**Description of the task**
After reading the listing below, copy it out exactly.

__________

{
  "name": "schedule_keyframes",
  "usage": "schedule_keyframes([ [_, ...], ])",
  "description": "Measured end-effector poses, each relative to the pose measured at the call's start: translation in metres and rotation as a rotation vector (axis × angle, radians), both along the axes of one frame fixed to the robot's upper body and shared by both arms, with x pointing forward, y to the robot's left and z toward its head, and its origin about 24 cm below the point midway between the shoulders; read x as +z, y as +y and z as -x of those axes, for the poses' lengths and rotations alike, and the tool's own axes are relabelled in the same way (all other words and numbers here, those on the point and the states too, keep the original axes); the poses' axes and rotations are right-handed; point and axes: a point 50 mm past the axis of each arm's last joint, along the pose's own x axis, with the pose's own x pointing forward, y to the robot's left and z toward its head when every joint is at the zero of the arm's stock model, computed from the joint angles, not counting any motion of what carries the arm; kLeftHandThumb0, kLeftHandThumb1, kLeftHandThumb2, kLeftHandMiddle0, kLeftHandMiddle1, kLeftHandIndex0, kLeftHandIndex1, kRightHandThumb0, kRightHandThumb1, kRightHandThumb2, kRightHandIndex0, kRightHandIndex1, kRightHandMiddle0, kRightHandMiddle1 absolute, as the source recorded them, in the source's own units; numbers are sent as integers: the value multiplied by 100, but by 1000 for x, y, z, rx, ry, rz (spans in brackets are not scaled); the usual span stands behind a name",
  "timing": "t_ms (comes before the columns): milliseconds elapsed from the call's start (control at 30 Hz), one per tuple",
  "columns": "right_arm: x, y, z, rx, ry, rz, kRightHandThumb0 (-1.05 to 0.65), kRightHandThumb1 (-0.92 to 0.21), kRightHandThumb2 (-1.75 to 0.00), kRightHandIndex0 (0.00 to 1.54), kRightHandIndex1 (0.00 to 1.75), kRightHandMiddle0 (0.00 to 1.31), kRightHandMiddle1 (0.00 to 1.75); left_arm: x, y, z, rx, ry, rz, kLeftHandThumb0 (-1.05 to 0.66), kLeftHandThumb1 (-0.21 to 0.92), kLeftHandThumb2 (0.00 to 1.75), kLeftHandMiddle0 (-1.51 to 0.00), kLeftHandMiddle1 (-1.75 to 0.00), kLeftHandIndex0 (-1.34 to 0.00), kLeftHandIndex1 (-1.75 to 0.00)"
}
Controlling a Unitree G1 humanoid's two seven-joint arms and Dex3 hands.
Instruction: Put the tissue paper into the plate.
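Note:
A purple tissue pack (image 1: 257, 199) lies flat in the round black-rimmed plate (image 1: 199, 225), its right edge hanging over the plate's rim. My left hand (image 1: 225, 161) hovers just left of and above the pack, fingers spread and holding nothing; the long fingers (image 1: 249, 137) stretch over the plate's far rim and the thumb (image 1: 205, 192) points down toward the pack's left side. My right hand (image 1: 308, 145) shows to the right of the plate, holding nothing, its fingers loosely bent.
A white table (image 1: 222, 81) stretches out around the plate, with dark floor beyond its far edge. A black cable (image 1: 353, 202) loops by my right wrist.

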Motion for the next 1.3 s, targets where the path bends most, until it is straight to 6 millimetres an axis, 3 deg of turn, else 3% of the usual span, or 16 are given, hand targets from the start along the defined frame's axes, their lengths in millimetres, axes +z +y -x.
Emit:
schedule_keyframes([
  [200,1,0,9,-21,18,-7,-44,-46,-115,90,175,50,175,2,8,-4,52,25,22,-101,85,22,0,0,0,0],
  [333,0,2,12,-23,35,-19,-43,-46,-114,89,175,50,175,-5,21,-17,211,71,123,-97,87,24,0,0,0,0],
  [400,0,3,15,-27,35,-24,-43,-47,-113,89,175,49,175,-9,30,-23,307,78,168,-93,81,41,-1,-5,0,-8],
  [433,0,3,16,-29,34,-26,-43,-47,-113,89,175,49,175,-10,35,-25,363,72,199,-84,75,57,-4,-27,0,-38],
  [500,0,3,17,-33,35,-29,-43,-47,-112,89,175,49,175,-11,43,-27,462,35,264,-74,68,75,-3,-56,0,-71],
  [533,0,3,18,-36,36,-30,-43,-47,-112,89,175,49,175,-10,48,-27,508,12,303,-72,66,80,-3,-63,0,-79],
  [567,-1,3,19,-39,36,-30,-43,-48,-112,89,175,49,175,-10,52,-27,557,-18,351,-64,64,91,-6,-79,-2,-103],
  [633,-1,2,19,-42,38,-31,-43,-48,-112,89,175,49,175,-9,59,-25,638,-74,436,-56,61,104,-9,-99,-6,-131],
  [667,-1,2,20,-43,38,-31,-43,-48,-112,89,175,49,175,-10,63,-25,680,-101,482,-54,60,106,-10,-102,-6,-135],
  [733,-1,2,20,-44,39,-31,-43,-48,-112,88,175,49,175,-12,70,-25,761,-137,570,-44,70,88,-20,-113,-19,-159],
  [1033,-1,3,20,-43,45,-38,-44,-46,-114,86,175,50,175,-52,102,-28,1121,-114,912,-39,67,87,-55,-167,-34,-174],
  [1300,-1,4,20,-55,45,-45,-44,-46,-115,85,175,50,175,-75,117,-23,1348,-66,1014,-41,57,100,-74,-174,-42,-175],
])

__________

**Output below**
{
  "name": "schedule_keyframes",
  "usage": "schedule_keyframes([ [_, ...], ])",
  "description": "Measured end-effector poses, each relative to the pose measured at the call's start: translation in metres and rotation as a rotation vector (axis × angle, radians), both along the axes of one frame fixed to the robot's upper body and shared by both arms, with x pointing forward, y to the robot's left and z toward its head, and its origin about 24 cm below the point midway between the shoulders; read x as +z, y as +y and z as -x of those axes, for the poses' lengths and rotations alike, and the tool's own axes are relabelled in the same way (all other words and numbers here, those on the point and the states too, keep the original axes); the poses' axes and rotations are right-handed; point and axes: a point 50 mm past the axis of each arm's last joint, along the pose's own x axis, with the pose's own x pointing forward, y to the robot's left and z toward its head when every joint is at the zero of the arm's stock model, computed from the joint angles, not counting any motion of what carries the arm; kLeftHandThumb0, kLeftHandThumb1, kLeftHandThumb2, kLeftHandMiddle0, kLeftHandMiddle1, kLeftHandIndex0, kLeftHandIndex1, kRightHandThumb0, kRightHandThumb1, kRightHandThumb2, kRightHandIndex0, kRightHandIndex1, kRightHandMiddle0, kRightHandMiddle1 absolute, as the source recorded them, in the source's own units; numbers are sent as integers: the value multiplied by 100, but by 1000 for x, y, z, rx, ry, rz (spans in brackets are not scaled); the usual span stands behind a name",
  "timing": "t_ms (comes before the columns): milliseconds elapsed from the call's start (control at 30 Hz), one per tuple",
  "columns": "right_arm: x, y, z, rx, ry, rz, kRightHandThumb0 (-1.05 to 0.65), kRightHandThumb1 (-0.92 to 0.21), kRightHandThumb2 (-1.75 to 0.00), kRightHandIndex0 (0.00 to 1.54), kRightHandIndex1 (0.00 to 1.75), kRightHandMiddle0 (0.00 to 1.31), kRightHandMiddle1 (0.00 to 1.75); left_arm: x, y, z, rx, ry, rz, kLeftHandThumb0 (-1.05 to 0.66), kLeftHandThumb1 (-0.21 to 0.92), kLeftHandThumb2 (0.00 to 1.75), kLeftHandMiddle0 (-1.51 to 0.00), kLeftHandMiddle1 (-1.75 to 0.00), kLeftHandIndex0 (-1.34 to 0.00), kLeftHandIndex1 (-1.75 to 0.00)"
}
Controlling a Unitree G1 humanoid's two seven-joint arms and Dex3 hands.
Instruction: Put the tissue paper into the plate.
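Note:
A purple tissue pack (image 1: 257, 199) lies flat in the round black-rimmed plate (image 1: 199, 225), its right edge hanging over the plate's rim. My left hand (image 1: 225, 161) hovers just left of and above the pack, fingers spread and holding nothing; the long fingers (image 1: 249, 137) stretch over the plate's far rim and the thumb (image 1: 205, 192) points down toward the pack's left side. My right hand (image 1: 308, 145) shows to the right of the plate, holding nothing, its fingers loosely bent.
A white table (image 1: 222, 81) stretches out around the plate, with dark floor beyond its far edge. A black cable (image 1: 353, 202) loops by my right wrist.
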
Motion for the next 1.3 s, targets where the path bends most, until it is straight to 6 millimetres an axis, 3 deg of turn, else 3% of the usual span, or 16 are given, hand targets from the start along the defined frame's axes, their lengths in millimetres, axes +z +y -x.
Emit:
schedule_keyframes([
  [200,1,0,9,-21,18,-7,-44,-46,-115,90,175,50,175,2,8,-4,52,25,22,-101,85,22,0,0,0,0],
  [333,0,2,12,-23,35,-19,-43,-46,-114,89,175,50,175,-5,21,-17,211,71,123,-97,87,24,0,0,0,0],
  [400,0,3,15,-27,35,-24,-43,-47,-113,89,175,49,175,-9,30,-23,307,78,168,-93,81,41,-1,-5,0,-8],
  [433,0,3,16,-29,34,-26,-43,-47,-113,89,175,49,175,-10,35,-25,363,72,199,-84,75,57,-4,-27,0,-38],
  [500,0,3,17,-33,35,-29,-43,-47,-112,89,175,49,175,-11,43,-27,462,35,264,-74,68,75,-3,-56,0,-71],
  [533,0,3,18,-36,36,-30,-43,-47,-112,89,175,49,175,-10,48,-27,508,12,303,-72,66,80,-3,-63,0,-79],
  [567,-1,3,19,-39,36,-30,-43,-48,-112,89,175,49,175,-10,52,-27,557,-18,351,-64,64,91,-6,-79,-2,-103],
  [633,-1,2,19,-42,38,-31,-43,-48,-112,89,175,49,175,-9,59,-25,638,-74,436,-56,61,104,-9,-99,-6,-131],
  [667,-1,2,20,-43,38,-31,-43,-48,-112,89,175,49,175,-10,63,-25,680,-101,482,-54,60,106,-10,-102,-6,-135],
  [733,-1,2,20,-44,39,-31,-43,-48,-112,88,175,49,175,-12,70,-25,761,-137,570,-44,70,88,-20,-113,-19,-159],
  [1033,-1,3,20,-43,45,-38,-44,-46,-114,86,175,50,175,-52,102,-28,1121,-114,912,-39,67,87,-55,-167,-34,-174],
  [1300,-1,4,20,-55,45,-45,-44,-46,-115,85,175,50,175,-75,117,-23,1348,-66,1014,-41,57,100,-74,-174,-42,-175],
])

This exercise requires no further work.